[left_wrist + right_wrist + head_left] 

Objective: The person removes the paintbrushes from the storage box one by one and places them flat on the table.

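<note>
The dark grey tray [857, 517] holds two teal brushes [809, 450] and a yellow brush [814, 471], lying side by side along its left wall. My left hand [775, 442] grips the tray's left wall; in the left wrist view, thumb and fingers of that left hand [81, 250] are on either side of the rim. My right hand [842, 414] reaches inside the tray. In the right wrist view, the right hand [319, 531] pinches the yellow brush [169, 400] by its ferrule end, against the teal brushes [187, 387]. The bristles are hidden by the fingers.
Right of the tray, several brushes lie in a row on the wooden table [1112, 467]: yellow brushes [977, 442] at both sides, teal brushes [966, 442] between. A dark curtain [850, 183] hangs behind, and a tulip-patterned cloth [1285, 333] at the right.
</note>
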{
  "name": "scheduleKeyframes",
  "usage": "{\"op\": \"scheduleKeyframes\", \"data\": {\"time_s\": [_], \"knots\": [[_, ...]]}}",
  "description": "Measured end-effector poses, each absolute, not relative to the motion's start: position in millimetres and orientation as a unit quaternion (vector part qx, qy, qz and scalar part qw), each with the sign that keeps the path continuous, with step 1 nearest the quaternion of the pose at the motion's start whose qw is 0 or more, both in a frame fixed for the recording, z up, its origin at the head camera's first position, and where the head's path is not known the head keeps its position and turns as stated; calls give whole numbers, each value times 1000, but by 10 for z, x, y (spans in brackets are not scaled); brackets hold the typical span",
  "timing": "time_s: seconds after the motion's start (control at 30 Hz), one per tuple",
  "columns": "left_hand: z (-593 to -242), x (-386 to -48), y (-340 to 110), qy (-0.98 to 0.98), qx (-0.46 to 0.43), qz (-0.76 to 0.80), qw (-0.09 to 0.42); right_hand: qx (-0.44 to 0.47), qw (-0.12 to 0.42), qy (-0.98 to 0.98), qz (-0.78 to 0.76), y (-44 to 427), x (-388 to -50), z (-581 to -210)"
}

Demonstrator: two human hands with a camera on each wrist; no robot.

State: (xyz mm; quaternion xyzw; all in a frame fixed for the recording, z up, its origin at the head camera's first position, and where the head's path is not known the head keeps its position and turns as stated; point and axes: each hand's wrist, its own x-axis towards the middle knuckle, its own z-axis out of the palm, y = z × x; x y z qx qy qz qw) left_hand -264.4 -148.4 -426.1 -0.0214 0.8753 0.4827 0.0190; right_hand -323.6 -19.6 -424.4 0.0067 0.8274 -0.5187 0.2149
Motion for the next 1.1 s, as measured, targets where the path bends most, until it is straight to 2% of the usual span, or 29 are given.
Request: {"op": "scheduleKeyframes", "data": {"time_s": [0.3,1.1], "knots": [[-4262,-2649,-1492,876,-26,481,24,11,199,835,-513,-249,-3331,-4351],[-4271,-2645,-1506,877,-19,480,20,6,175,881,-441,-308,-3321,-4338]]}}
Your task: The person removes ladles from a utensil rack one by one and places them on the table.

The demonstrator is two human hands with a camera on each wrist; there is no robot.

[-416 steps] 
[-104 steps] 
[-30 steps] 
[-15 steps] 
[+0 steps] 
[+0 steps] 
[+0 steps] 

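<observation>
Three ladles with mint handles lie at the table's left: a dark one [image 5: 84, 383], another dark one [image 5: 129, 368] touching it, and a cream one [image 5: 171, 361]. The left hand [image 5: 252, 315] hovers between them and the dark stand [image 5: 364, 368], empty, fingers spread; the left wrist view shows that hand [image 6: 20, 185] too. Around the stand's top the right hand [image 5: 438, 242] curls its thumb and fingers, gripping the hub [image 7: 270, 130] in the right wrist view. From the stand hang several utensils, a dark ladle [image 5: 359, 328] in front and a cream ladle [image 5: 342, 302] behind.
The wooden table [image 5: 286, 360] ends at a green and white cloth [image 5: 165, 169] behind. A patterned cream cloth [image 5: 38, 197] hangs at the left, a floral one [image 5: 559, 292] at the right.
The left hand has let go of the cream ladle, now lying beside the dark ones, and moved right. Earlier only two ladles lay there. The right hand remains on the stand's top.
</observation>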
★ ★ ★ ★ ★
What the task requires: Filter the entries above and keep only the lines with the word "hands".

Completed exercise:
Demonstrator: two human hands with a camera on each wrist; no robot.
The demonstrator is two human hands with a camera on each wrist; there is no robot.

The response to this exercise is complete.